Medical Evidence for the Prosecution
The evidence of Dr. Arthur Richard Hopper, who had been Mr. and Mrs. Maybrick’s medical adviser for about seven years, was taken. He had not attended Mr. Maybrick during his last illness, but spoke about Mrs. Maybrick having asked him the year before to check her husband from taking dangerous drugs, and that Mr. Maybrick had admitted to him that he used to dose himself with anything his friends recommended, and that he was used to the taking of arsenic.
Dr. Richard Humphreys spoke as to the symptoms of the illness and his prescriptions, and that he had not suspected poisoning until it was suggested to him and his colleague, Dr. Carter, and that he had himself administered arsenic to the deceased, in the form of Fowler’s solution, on the Sunday or Monday before death, and that he refused a certificate of death only because arsenic had been found on the premises.

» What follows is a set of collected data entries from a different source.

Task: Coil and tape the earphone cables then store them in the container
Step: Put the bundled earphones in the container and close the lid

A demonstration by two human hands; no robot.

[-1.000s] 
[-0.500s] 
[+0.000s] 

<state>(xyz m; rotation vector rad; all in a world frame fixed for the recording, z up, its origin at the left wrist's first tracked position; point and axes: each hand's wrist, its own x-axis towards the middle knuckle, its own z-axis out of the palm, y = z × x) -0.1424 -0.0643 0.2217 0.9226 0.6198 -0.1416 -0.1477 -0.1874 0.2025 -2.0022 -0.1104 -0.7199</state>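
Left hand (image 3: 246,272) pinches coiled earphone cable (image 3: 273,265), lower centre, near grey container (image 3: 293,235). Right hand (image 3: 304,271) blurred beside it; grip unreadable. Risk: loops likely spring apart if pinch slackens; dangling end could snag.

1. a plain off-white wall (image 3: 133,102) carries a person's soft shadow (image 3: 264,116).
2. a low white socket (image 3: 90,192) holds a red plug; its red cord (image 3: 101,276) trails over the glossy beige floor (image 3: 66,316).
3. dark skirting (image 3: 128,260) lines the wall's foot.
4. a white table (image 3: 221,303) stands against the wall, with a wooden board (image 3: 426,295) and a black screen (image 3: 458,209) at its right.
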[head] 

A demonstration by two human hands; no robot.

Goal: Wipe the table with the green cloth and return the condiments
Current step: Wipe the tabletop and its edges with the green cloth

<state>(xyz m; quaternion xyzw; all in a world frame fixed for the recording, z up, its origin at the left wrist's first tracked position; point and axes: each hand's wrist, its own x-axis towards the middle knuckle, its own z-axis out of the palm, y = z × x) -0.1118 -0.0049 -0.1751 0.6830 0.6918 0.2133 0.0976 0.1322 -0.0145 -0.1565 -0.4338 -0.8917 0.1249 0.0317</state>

Dr. William Carter spoke of being called the Tuesday before death, and he agreed with Dr. Humphreys that an irritant poison, most probably arsenic, was the cause of death.
Dr. Alexander Barron gave evidence to the effect that he was unable to ascertain any particular poison.
Mr. Edward Davies, the analyst, was called, and gave evidence to the effect that he had found no weighable arsenic in the portions of the body selected at the post-mortem, but that he had subsequently found one fiftieth of a grain of arsenic in a part of the liver, nothing in the stomach or its contents, but traces, not weighable, in the intestines, and that he had found arsenic in some of the bottles and things found in the house after death and in the Valentine’s meat juice.
The first issue which the jury at the trial had to determine was whether it was proved beyond reasonable doubt that the deceased died from arsenical poisoning.
Mr. Justice Stephen, in his summing-up, put this issue to the jury in the following words:
“It is essential to this charge that the man died of arsenic. This question must be the foundation of a verdict unfavorable to the prisoner, that he died of arsenic.”
It must be assumed that this was a question exclusively for medical experts, notwithstanding which the judge, in summing up, told the jury:
“You must not consider this as a mere medical case, in which you are to decide whether the man did or did not die of arsenic poisoning according to the medical evidence. You must not consider it as a mere chemical case, in which you decide whether the man died from arsenic which was discovered as the result of a chemical analysis. You must decide it as a great and highly important case, involving in itself not only medical and chemical questions, but involving in itself a most highly important moral question.”